NOTE 2 - NOTES PAYABLE

     A significant amount of the rental equipment acquired by the Partnership is pledged at time of purchase as collateral for the notes payable.

     There were no additional borrowing or payments for the three months ended March 31, 2002.

NOTE 3 - COMPENSATION AND REIMBURSEMENTS TO GENERAL PARTNERS AND AFFILIATES

     The General Partners and their affiliates are entitled to the following types of compensation and reimbursements for costs and expenses incurred for the Partnership for the three months ended March 31, 2002:

     General and Administrative Costs   $ 3,379

NOTE 4 - BASIS OF PREPARATION

     The unaudited financial statements presented herein have been prepared in accordance with the instructions to Form 10
-Q and do not include all of the information and note disclosures required by generally accepted accounting principles. These statements should be read in conjunction with the financial statements and notes thereto included with the Partnership's Form 10-K for the year ended December 31, 2001. In the opinion of management, these financial statements include all adjustments, consisting only of normal recurring adjustments, necessary to summarize fairly the Partnership's financial position and results of operations. The results of operations for the period may not be indicative of the results to be expected for the year.

NOTE 5 - CASH AND CASH EQUIVALENTS

     It is the Partnership's policy to include short
-term investments with an original maturity of three months or less in Cash and Cash Equivalents. These short-term investments are comprised of money market mutual funds and a repurchase agreement. All of the Partnership's securities included in Cash and Cash Equivalents are considered held-to-maturity. The balance of $418,955 at March 31, 2002, represents cash of $25,199, a repurchase agreement of $375,537, and money market mutual funds of $18,219.

NOTE 6
- SUBSEQUENT EVENTS

None.


Item 2.  MANAGEMENT'S DISCUSSION AND ANALYSIS OF FINANCIAL CONDITION AND
         RESULTS OF OPERATIONS


Three Months Ended March 31, 2002, Compared to Three Months Ended March 31, 2001.

     The Partnership is beginning to wind down its operations.  The Partnership has sold significant assets.  The remaining assets include:  two sets of machine tools on lease to third parties; a 50% interest in a partnership which leases and sells intermodal marine containers and chassis; and a deposit for the right to obtain title to a specialty tug and barge on December 31, 2002, at the expiration of the lease.

     Rental income for the three months ended March 31, 2002 was comparable to the three month period ended March 31, 2001. Interest income decreased for the three months ended March 31, 2002, as compared to the three months ended March 31, 2001 because of lower average balances of cash for investment. During the three months ended March 31, 2002 and March 31, 2001, the Partnership did not sell any equipment.

     The 4% incentive management fee was earned with the August 10, 1999 distribution as each Limited Partner has received cumulative cash distributions equal to his capital contribution. The 19% incentive management fee was earned in total with the April 2001 distribution as all Limited Partners began receiving cumulative cash distributions equal to payout plus an amount equal to 8% of adjusted capital contributions per annum cumulative from each limited partner's closing date. Incentive management fees decreased from $381,266 for the three months ended March 31, 2001 to $0 for the three months ended March 31, 2002, since no further distributions, on which incentive management fees are based, have been made.

     Interest expense was comparable the three months ended March 31, 2002, as compared the three months ended March 31, 2001. Depreciation expense decreased for the three months ended March 31, 2002 versus 2001, due to a lower average depreciable basis of equipment.

     The net effect of the above revenue and expense items resulted in a net loss of $92,869 for the three months ended March 31, 2002, compared to a net loss of $407,258 for the three months ended March 31, 2001.

     During the three months ended March 31, 2002, the Partnership did not incur any additional borrowing and made $0 of principal payments on notes.

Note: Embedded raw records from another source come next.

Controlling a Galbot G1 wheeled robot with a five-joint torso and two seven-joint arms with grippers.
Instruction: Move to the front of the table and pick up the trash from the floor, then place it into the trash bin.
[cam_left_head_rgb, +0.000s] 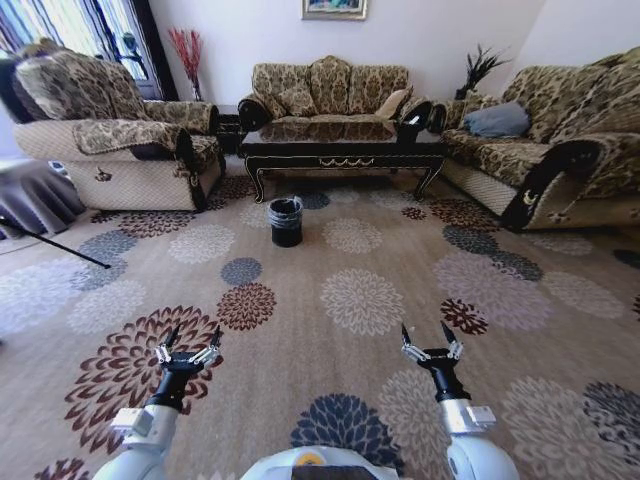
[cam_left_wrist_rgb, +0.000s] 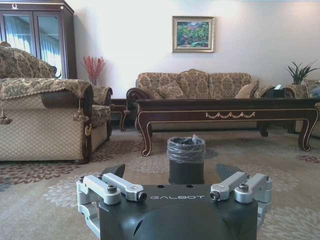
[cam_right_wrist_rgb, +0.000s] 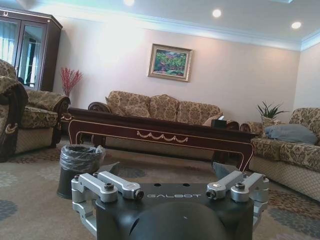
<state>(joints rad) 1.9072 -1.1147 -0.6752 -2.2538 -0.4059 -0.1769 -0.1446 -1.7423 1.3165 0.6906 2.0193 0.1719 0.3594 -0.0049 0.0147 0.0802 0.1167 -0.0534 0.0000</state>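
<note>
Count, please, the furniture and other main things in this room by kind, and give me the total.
Sofas: 3 (left, middle, right)
Coffee table: 1
Trash bin: 1
Framed picture: 1
Glass-door cabinet: 1
Green plant: 1
Grippers, both open: 2 (left gripper, right gripper)
Total: 10

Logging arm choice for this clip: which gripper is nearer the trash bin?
Left. The left gripper hangs open nearly straight behind the trash bin; the right gripper, also open, sits farther off to the bin's right.
</note>
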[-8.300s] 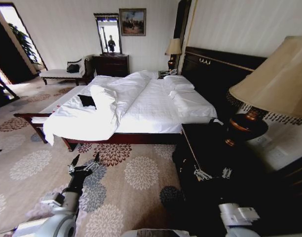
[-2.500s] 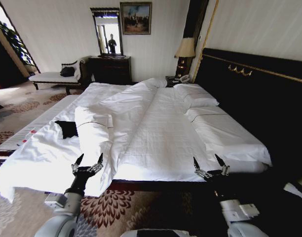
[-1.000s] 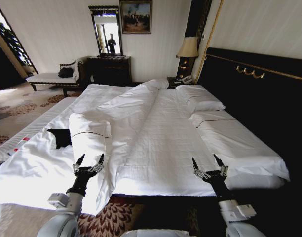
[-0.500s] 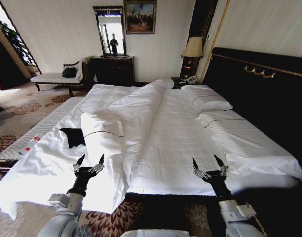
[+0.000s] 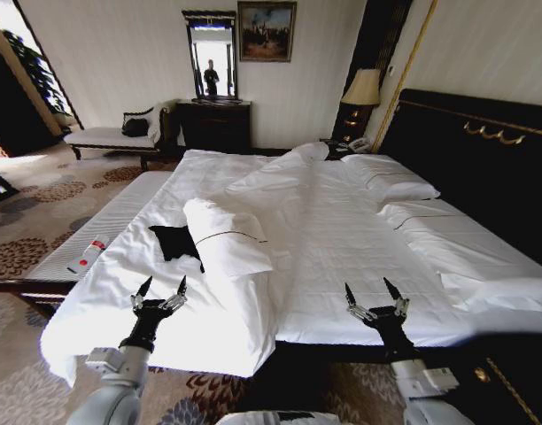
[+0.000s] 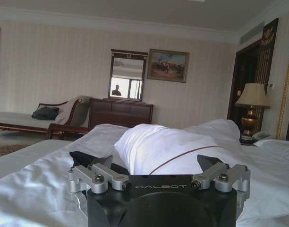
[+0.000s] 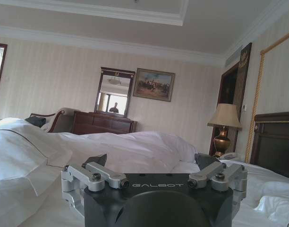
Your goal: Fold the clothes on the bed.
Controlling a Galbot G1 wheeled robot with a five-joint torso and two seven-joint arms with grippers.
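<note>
Left gripper (image 5: 159, 292) and right gripper (image 5: 374, 297) hover at the near edge of the bed (image 5: 360, 248) — jaws apart, empty. The black T-shirt (image 5: 175, 240) lies farther in, left of the rolled duvet (image 5: 225, 237); approach squarely — reach with the left arm first.

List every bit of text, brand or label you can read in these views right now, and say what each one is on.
"GALBOT": on the black body of the left gripper, left wrist view.
"GALBOT": on the black body of the right gripper, right wrist view.
Black T-shirt on the bed: no lettering can be made out.
Small red-and-white item on the bench: any print is too small to read.
</note>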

Liquidity and Capital Resources

     Short-term liquidity requirements consist of funds needed to make cash distributions to limited and general partners and meet administrative expenses. Cash and Cash Equivalents at March 31, 2002, future rental income, interest income, and distributions needs will fund these short
-term needs.

     For the three months ended March 31, 2002, the Partnership had a net loss of $92,869. After adjusting net loss during this period for depreciation and amortization, and the changes in operating assets and liabilities, net cash used by operating activities was $62,257. Cash provided by investing activities consisted of $37,299 of distributions from the Investment in Partnerships. In total, during the three months ending March 31, 2002, Cash and Cash Equivalents decreased $24,958 from operating activities and investing activities, resulting in an ending Cash and Cash Equivalent balance as of March 31, 2002, of $418,955.

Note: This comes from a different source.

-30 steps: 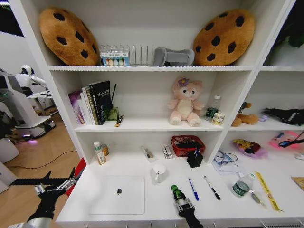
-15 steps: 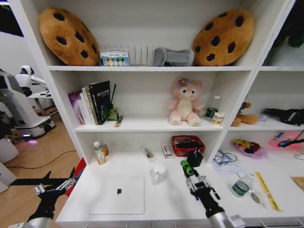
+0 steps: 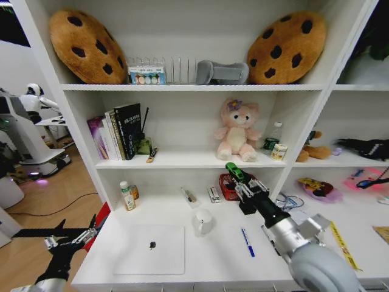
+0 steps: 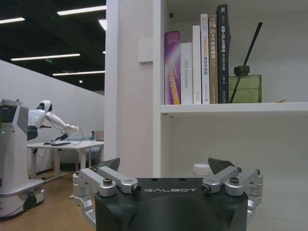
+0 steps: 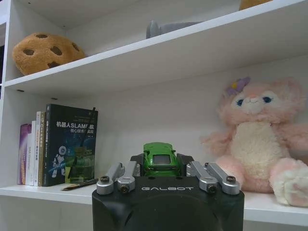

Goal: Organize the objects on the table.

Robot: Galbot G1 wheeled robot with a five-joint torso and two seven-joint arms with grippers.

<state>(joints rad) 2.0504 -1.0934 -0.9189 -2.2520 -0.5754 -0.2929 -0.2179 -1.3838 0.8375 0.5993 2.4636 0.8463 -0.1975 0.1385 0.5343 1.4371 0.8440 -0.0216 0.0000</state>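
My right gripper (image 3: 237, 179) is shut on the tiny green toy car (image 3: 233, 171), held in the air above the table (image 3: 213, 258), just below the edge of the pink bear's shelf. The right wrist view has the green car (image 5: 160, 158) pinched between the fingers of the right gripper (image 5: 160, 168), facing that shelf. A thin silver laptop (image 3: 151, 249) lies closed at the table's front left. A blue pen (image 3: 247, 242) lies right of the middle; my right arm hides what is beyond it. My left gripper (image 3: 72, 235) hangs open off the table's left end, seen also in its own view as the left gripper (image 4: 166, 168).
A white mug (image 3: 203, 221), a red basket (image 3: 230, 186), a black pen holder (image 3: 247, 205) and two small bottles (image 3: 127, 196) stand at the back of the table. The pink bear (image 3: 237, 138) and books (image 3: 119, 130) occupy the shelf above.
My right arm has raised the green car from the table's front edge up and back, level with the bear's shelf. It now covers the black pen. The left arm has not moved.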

     In the opinion of the General Partners, the Partnership will have, through Cash and Cash Equivalents at March 31, 2002, and through future rental income, interest income, and equipment sales proceeds, sufficient funds to remain liquid for the foreseeable future. The General Partners are not aware of any trends that could adversely affect the Partnership's liquidity or the ability to meet near-term obligations.


CYPRESS EQUIPMENT FUND II, LTD.
(a Limited Partnership)

March 31, 2002


PART II - Other Information

Item 6.   Exhibits and Reports on Form 8
-K

    a)    Exhibits - None.
    b)    Reports on Form 8
-K -None.



SIGNATURES

     Pursuant to the requirements of the Securities Exchange Act of 1934, the Registrant has duly caused this report to be signed on its behalf by the undersigned thereunto duly authorized.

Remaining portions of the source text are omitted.